Старик ничего не ответил.
— Опять индусы? — спросил Александр.
Старик ничего не ответил, молчанием подтверждая вопрос.
— Ах, папашка, папашка, старый хрыч, — сказал Александр, — ну, который раз говорить, донесу я на тебя, как тебе не совестно с этой живой контрабандой. — С караваном проползли? — и вот тоже идиоты, — за сколько тысяч верст таскаться умирать, — вот дурость, подумать только, бабочки какие — на огонь летят, за смертью гоняются, словно искать ее надо.
Старик молчал.
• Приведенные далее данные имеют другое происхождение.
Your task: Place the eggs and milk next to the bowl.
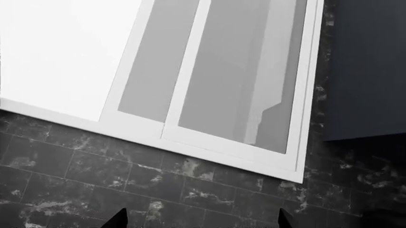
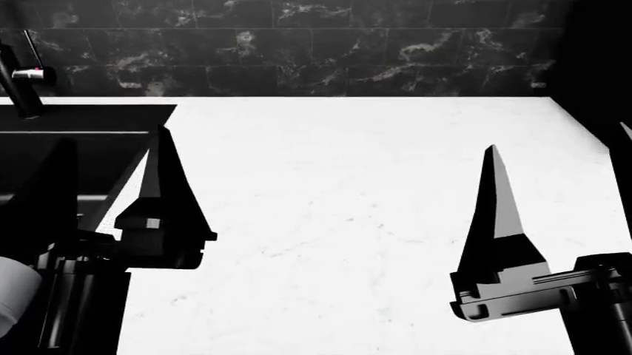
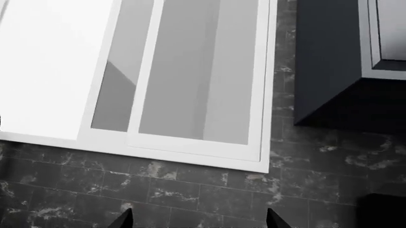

Старик слезящимися глазками глянул из клочьев бороды, глаза были добры.
— Вот и надоть — искать! — сказал он. — А то еще надо — прятать…
Александр задумался, погладил дочь свою по щеке, сказал раздумчиво:
— Ты эти свои загадки брось… Нехорошо ты живешь, старик, паскудно живешь, смердишь. Ты богатый человек, у тебя золото в кубышке спрятано и рубины индийские, ты внучке показывал, — и дочери твоей показывал, жене моей, когда она девочкой была, эвона, с каких пор копишь. Жрешь ты на мой кошт. Люди тебя презирают… Ты бы хоть в баню сходил!.. Кто эти индусы, я не знаю, но умирать по пустякам не полагается, их дурость приходится уважать, а ты их веру обираешь, обкрадываешь… Ты смотри, я гол, как спичка, а меня все любят. А скажи ты мне, кто тебя не презирает? Смерд ты и больше ничего. Жену ты забил. Дочь тобой брезгует. Только одна Танюшка тобой и не брезгует, и то по глупости лет, до времени. Если бы не мой характер, сдать бы тебя кому следует. Погибнешь ты, старик.
Старик ответил покойно, не скоро, отложив к месту тряпку.
— Нет, не погибну.
— Ну, зачем ты такой живешь? — спросил Александр. — Кому так ты нужен?
— Себе, — ответил старик, — и живу для себя. А что смердю, — нет, чтобы ты меня с собой когда в баню взял.
— Да мне с тобой совестно идти, — ты сам у себя штаны украл, без штанов ходишь, — а дай тебе двугривенный, ты его в кубышку спрячешь. Гад ты, старик. Нельзя с тобой сидеть, задохнешься. Погибнешь ты, старик, верь мне.
— Не верю. А помирать буду, скажу Танюшке, где рубинчики достать, — ты тогда их у ней украдешь.